Une hermine aux pieds de silence

C’est le soleil qui se balance.

Lors d’une première lecture, nous n’avons pu deviner la nature de ce qu’aime le poète, dans la mesure où il recourt, d’une part, à une métaphore adjectivale, reliant un substantif et un adjectif incompatibles, car une « herbe » ne peut, en aucun cas, être « blanche ». D’autre part, il emploie une métaphore déterminative qui établit un rapport figuré entre l’animal, « hermine », et l’humain, « pieds », mais encore entre ce même élément animé / concret et un autre abstrait, le « silence ». Cependant, à part une ressemblance de forme (une syllabe commune), nous avons relevé un point commun reliant « herbe » et « hermine », à savoir la couleur blanche. En outre, grâce à une métaphore introduite par le présentatif « c’est », le poète, après avoir hésité et recouru à la conjonction « ou » qui place aussi bien des éventualités différentes qu’une équivalence entre les éléments, il se décide et identifie l’être aimé au « soleil qui se balance ». Toutefois, l’image demeure énigmatique, d’autant plus que le verbe « se balancer » s’oppose aux « pieds de silence ».
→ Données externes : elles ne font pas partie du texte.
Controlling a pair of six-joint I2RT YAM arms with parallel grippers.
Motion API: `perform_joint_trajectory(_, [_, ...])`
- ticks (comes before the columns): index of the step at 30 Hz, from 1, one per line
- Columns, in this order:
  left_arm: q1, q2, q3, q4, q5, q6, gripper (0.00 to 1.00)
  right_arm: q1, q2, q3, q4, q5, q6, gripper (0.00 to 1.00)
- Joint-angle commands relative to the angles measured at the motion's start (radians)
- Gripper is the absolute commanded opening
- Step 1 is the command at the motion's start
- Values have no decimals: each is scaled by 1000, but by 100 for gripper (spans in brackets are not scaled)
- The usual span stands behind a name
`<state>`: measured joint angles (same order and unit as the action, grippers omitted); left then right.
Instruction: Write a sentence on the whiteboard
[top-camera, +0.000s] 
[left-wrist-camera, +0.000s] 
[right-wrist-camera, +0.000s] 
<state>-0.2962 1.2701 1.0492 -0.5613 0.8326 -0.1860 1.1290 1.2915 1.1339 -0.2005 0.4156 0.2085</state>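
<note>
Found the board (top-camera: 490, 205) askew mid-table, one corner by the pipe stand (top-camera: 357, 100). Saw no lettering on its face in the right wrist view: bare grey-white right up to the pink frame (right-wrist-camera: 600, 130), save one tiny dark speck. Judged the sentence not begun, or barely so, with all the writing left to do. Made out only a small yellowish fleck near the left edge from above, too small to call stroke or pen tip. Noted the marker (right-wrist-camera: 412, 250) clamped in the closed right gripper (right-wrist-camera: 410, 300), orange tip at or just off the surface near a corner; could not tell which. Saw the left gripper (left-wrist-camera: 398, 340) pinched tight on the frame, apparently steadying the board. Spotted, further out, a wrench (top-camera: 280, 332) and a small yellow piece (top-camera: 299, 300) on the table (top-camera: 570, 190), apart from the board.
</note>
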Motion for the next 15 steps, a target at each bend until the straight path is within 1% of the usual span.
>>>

Dans cette optique, il s’avère nécessaire d’élargir le cadre contextuel. Nous citons alors la suite du poème :

Et c’est Isabelle au manteau

Couleur de lait et d’insolence.

« Isabelle », Le Mouvement Perpétuel, p.68)

La fin du texte révèle l’identité de la femme, même si le poète insiste à créer des effets insolites et des images surprenantes, en ajoutant un seul mot qui fait basculer le sens vers le figuré, puisqu’avec l’expression « couleur de lait », il souligne la blancheur extrême de cette femme dans le but de symboliser son innocence et sa pureté, mais qu’il renie aussitôt par l’emploi du terme « insolence ». En conséquence, nous confirmons le rôle primordial du contexte qui sert à éclaircir, et donc à faciliter, dans la plupart des situations, l’interprétation d’une image métaphorique.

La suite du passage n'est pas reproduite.